At Echo, we tend to think of what we do as quite unique. The trendiness of “storytelling” in marketing and social media really belies how few companies really do what we do. When people ask us who else produces books and histories for companies, we can count the number of North American companies on our two hands.
But we, and our competitors, weren’t the first to recognize how books boost sales and work as effective promotional tools. In the 1960s, books as promotional tools were all the rage. A 1963 Wall Street Journal article reports “More Firms Subsidize Books About Selves, Hope to Improve Image:Pepsi-Cola Buys 10,000 Copies of Its History; Airline Backs a Jet Story for Youngsters.”
At the time, McGraw-Hill was in the business, and defended corporate storytelling: “Our company books are not ‘vanity’ jobs. They can stand on their own two feet as important contributions to Americana,” said the publisher’s executive director at the time. “Large companies are learning that it does more harm than good to come out with a book that nobody respects…”
Two years later, the magazine Advertising & Sales Promotion published a feature on books as marketing tools. The article’s author, Wilbur Cross, the director and head of Books for Business, gave company marketing pros some answers to the questions “How do you find the right writer? Do you need researchers and editors, too? How much will the book cost? How long will it take?”
Cross’ answers, verbatim, are below and we can’t believe how these tips have stood the test of time!
—What about the writer? … You do not necessarily need a “big-name writer,” but you do need one who is professional and competent; who is able to work as well with staff members and others as, say, a good copywriter is conditioned to cooperating with account executives and clients; and who understands the audience you want to reach. He must be able to grasp the subject, but he need not necessarily be a specialist in it.

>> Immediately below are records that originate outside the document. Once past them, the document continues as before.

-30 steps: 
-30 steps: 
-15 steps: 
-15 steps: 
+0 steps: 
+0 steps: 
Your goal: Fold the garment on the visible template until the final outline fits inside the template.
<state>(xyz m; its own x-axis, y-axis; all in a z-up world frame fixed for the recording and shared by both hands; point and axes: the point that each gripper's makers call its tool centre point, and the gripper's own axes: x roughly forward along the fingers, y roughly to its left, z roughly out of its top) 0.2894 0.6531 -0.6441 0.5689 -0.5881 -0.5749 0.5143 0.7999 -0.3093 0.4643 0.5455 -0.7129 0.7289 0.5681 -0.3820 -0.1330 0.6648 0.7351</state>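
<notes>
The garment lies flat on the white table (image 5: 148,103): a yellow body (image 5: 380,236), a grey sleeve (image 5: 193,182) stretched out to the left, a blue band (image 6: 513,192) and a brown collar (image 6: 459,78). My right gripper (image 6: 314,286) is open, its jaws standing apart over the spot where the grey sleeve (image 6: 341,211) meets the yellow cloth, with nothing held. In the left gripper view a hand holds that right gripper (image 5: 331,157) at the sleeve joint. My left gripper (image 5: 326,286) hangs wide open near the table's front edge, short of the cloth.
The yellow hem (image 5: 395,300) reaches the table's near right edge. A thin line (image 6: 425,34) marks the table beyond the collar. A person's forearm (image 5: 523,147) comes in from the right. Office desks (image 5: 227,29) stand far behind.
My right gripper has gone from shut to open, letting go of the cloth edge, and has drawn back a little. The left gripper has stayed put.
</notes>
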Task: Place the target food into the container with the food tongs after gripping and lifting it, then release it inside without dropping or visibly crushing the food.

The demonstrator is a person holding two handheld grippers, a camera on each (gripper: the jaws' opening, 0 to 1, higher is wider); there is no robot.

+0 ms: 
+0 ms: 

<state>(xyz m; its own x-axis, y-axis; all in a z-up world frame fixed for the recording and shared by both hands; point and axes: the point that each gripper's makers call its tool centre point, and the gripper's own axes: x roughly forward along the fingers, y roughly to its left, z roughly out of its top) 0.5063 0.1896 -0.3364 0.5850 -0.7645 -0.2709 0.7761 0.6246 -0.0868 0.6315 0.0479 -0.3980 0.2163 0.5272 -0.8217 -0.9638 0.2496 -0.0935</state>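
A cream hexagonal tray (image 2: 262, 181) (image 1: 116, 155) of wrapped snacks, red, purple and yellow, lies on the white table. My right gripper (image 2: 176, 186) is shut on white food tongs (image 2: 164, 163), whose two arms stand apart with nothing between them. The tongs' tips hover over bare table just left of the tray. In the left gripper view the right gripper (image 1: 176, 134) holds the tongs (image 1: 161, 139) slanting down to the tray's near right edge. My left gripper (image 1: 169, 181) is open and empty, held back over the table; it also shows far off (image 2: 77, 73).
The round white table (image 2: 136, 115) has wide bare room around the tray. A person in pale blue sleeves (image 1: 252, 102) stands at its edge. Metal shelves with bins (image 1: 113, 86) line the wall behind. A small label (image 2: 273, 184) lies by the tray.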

Sometimes it is better to use a writer who is slightly removed from the subject field, and who can look at the assignment objectively.
—How about research and editing? … Many would-be sponsors of company books make the mistake of deciding that they do not need editorial research help because “we have all the research we need — files and files of material.” The fact of the matter is that the more material you think you have, the more you may need researchers to tackle the process of weeding and organizing data and taking a fresh look at the subject.
As for an editor, he is a necessity, not a luxury. No competent publisher would try to produce a non-fiction book for today’s market without the services of a highly qualified editor. An editor is, if anything, even more essential to a company-sponsored book, where a delicate balance must be maintained between creative output and the demands of the client. A good writer needs a certain freedom and independence to perform his function. Since it is equally important that the sponsor end up with the type of book he needs, an experienced editor is often the only one who can effectively reconcile the needs of all the participants.
—How much will it cost? … All too often, this question is asked by a would-be sponsor before he has really decided what the length, content and format of the book should be. While it is almost impossible to answer the question without a careful analysis of the factors involved, there are some rules of thumb that may be helpful. A combination of elements determines the exact cost — such things as the stature of the writer, the amount of research required, the actual length of the text, the degree of difficulty of the writing. The process is not simply one of finding a good writer, any more than locating an experienced chemist would be the answer to the over-all project of developing and marketing a new product in the pharmaceutical field. It all takes teamwork and planning.